Go through the records below and copy out every line holding "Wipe".

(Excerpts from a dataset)
● ● ●

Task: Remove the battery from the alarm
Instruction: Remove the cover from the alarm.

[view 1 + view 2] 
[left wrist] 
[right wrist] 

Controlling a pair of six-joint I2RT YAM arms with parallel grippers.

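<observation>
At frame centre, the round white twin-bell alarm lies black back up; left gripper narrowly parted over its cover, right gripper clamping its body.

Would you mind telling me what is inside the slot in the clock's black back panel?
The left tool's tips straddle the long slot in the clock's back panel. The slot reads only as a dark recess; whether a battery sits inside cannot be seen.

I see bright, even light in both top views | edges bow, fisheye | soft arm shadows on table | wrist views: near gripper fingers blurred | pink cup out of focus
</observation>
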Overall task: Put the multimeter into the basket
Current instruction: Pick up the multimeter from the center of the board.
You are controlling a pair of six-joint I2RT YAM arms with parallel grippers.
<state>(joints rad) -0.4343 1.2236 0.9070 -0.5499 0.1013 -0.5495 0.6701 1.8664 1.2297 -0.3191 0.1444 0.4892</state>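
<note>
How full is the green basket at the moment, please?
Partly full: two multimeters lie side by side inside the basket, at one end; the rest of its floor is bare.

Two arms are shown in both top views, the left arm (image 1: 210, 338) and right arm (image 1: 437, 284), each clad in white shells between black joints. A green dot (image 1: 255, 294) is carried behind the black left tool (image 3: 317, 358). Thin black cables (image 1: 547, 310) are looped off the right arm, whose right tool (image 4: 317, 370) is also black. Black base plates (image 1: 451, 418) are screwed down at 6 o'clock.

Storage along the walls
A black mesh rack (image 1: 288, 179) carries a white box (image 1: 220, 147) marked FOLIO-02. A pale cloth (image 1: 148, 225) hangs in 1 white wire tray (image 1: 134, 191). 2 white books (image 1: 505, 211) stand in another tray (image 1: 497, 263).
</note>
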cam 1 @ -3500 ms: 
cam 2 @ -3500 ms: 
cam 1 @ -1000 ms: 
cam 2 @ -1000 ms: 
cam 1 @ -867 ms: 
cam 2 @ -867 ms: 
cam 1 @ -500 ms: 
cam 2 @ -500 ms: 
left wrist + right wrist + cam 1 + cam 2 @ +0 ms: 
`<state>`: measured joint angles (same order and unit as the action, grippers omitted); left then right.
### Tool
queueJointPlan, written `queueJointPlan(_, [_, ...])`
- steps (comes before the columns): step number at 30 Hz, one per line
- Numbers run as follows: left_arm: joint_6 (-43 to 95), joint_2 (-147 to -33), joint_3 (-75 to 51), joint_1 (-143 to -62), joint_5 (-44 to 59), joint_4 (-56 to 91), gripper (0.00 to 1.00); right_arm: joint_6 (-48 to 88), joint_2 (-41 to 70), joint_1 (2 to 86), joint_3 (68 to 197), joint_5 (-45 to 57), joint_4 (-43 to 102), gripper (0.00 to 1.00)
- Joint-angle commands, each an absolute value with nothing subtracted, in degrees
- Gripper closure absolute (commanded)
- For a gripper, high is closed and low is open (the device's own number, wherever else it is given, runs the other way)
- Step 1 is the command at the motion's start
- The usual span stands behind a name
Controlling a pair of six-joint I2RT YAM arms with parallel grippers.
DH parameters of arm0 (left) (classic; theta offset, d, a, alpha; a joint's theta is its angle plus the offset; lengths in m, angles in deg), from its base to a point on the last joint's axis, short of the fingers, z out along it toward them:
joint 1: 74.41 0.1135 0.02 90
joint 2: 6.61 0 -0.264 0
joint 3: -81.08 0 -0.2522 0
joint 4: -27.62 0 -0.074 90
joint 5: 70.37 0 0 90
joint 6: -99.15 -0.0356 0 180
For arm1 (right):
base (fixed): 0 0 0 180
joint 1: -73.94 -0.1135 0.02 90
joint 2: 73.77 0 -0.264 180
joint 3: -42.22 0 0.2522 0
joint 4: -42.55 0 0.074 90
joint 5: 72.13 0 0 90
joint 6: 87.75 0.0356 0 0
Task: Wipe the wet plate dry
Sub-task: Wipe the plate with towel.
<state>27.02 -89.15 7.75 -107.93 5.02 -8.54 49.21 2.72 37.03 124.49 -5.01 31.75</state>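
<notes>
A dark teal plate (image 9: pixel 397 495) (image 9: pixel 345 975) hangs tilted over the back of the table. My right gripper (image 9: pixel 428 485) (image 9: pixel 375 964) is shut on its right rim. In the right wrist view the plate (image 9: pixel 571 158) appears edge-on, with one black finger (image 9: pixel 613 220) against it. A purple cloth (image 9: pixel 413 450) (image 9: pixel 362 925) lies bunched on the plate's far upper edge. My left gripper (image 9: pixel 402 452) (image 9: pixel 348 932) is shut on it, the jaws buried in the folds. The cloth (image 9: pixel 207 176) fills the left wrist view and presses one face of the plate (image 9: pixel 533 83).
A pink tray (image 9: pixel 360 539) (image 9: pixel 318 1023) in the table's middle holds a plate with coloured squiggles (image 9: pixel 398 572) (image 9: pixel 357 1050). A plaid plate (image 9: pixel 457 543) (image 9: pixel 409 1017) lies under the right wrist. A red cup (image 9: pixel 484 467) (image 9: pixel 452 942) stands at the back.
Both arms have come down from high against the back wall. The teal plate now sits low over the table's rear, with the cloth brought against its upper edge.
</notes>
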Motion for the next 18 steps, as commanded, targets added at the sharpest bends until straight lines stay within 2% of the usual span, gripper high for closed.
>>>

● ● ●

**SOLVED EXERCISE:**
Task: Wipe the wet plate dry
Sub-task: Wipe the plate with towel.

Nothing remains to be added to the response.